HOW TO COMPLETE THIS TASK: Print this span of the material below exactly: the line with "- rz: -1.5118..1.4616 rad", the line with "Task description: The", and every line between them, but nothing else.

INFORMATION PROVIDED:
┌──
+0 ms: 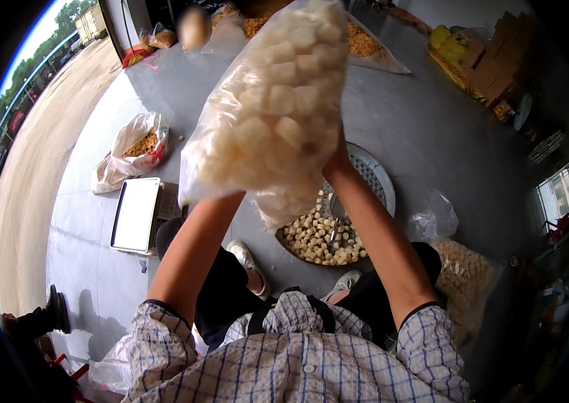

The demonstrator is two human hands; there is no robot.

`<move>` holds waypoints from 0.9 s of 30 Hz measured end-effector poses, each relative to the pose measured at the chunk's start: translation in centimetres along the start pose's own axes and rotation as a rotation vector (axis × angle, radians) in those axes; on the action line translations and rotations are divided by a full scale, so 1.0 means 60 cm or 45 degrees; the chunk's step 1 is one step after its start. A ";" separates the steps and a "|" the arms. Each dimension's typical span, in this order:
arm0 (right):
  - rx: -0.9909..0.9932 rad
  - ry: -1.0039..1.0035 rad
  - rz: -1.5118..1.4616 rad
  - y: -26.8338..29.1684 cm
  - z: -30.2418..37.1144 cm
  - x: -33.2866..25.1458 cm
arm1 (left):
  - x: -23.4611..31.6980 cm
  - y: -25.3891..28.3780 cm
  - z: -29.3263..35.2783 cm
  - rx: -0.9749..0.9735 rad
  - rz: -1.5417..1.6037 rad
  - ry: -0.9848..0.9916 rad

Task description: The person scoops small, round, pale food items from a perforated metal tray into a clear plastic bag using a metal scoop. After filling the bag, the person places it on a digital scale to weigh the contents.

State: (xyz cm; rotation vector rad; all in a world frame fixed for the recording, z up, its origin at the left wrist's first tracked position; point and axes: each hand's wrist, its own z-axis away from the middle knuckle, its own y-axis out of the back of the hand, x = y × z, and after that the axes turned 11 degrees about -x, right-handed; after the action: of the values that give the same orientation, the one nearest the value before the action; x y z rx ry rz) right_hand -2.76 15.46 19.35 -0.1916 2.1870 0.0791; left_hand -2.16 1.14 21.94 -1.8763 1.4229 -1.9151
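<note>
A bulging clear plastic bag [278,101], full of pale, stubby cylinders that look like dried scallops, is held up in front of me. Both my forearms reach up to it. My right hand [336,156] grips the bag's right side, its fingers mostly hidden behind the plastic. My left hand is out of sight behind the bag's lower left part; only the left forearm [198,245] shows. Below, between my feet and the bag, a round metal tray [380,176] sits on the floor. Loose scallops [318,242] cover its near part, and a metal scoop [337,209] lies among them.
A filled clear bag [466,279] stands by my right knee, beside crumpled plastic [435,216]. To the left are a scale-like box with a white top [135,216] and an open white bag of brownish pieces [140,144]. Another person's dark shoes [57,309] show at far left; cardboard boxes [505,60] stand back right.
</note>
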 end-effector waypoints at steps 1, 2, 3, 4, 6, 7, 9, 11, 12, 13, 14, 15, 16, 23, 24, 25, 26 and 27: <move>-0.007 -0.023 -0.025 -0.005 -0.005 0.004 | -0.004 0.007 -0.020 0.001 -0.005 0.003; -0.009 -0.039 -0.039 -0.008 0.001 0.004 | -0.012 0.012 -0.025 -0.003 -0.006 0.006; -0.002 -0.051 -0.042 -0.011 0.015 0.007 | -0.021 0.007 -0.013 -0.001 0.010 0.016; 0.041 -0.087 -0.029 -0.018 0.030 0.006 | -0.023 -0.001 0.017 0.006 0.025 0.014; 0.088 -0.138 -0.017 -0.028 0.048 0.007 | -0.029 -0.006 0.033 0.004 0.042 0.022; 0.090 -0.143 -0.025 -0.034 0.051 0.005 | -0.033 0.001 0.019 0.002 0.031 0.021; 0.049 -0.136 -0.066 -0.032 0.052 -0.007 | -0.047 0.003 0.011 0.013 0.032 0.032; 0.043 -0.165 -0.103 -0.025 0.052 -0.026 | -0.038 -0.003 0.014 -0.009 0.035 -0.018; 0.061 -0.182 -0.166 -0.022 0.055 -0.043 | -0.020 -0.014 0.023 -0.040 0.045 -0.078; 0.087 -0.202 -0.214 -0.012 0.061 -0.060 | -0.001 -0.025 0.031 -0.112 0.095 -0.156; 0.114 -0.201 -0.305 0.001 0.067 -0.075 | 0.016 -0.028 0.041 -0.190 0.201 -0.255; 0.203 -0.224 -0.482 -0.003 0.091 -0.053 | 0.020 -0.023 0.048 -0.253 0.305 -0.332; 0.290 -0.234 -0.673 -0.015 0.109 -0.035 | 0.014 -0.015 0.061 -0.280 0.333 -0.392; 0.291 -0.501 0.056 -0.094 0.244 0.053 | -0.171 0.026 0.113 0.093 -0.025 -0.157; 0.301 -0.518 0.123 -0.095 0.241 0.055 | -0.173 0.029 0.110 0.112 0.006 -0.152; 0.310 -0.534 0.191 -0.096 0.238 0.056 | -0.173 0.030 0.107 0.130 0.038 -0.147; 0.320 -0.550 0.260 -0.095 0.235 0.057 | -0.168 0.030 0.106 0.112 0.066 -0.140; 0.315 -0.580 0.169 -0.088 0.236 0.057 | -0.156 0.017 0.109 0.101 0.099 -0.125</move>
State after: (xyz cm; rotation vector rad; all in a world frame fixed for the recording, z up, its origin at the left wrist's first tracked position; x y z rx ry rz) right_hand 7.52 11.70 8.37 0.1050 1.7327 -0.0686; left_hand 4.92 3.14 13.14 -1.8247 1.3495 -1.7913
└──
EXERCISE RESULT:
  - rz: -1.5118..1.4616 rad
  - y: -26.8338..29.1684 cm
  - z: -30.2418..37.1144 cm
  - x: -33.2866..25.1458 cm
arm1 (left):
  - x: -23.4611..31.6980 cm
  - y: -25.3891..28.3780 cm
  - z: -29.3263..35.2783 cm
  - rx: -0.9749..0.9735 rad
  - rz: -1.5417..1.6037 rad
  - ry: -0.9848..0.9916 rad

Task description: The person scoops small, round, pale food items from a perforated metal tray into a clear plastic bag using a metal scoop. After filling the bag, the person places it on a digital scale to weigh the contents.

No further work remains on this exercise.